**WHAT YOU NEED TO DO**
In the listing below, find the line that contains "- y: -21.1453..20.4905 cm" and the line that contains "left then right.". Quote both and every line between them, exactly, and nothing more.

----

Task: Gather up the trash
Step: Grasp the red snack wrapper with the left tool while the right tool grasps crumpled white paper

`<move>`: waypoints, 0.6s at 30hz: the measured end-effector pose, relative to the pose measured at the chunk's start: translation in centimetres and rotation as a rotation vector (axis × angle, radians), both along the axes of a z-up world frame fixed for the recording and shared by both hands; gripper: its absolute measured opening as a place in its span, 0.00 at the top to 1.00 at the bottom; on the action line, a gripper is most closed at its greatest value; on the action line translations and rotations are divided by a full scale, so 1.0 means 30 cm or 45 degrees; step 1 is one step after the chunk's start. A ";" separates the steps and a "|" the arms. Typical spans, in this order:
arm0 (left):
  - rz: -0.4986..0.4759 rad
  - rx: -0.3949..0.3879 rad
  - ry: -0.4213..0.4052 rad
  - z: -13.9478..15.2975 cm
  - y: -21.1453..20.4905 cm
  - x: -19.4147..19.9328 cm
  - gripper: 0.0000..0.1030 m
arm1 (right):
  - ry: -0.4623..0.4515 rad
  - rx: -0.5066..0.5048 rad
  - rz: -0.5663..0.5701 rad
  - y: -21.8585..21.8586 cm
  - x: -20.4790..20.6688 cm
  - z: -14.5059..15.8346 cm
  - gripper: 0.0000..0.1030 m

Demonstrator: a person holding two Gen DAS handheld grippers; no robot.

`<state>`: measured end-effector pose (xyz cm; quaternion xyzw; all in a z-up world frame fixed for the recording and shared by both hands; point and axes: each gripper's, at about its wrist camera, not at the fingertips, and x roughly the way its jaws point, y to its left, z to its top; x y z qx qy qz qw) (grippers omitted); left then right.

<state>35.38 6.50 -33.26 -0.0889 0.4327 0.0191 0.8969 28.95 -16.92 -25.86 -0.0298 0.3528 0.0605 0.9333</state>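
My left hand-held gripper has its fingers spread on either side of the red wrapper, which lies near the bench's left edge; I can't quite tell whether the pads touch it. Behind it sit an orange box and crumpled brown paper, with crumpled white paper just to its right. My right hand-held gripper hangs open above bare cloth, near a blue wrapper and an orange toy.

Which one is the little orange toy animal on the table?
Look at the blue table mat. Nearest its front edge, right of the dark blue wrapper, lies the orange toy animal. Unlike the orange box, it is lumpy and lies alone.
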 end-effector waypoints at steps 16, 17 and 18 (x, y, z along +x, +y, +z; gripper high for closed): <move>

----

**RESPONSE TO THE EXERCISE**
  - y: -21.1453..20.4905 cm
  - x: -19.4147..19.9328 cm
  - gripper: 0.0000..0.1030 m
arm1 (right):
  - ry: -0.4623..0.4515 rad
  - rx: -0.5066..0.5048 rad
  - rz: -0.5663..0.5701 rad
  - y: -21.8585..21.8586 cm
  - x: -20.4790..20.6688 cm
  - z: -14.5059..15.8346 cm
  - gripper: 0.0000..0.1030 m

Demonstrator: a person holding two Gen DAS handheld grippers; no robot.

`<state>`: measured end-effector pose (xyz cm; quaternion xyzw; all in a z-up world frame fixed for the recording and shared by both hands; point and axes: each gripper's, at about its wrist camera, not at the fingertips, and x roughly the way its jaws point, y to its left, z to its top; x y z qx qy qz qw) (grippers omitted); left then right.

The answer has been given, and the exercise is done.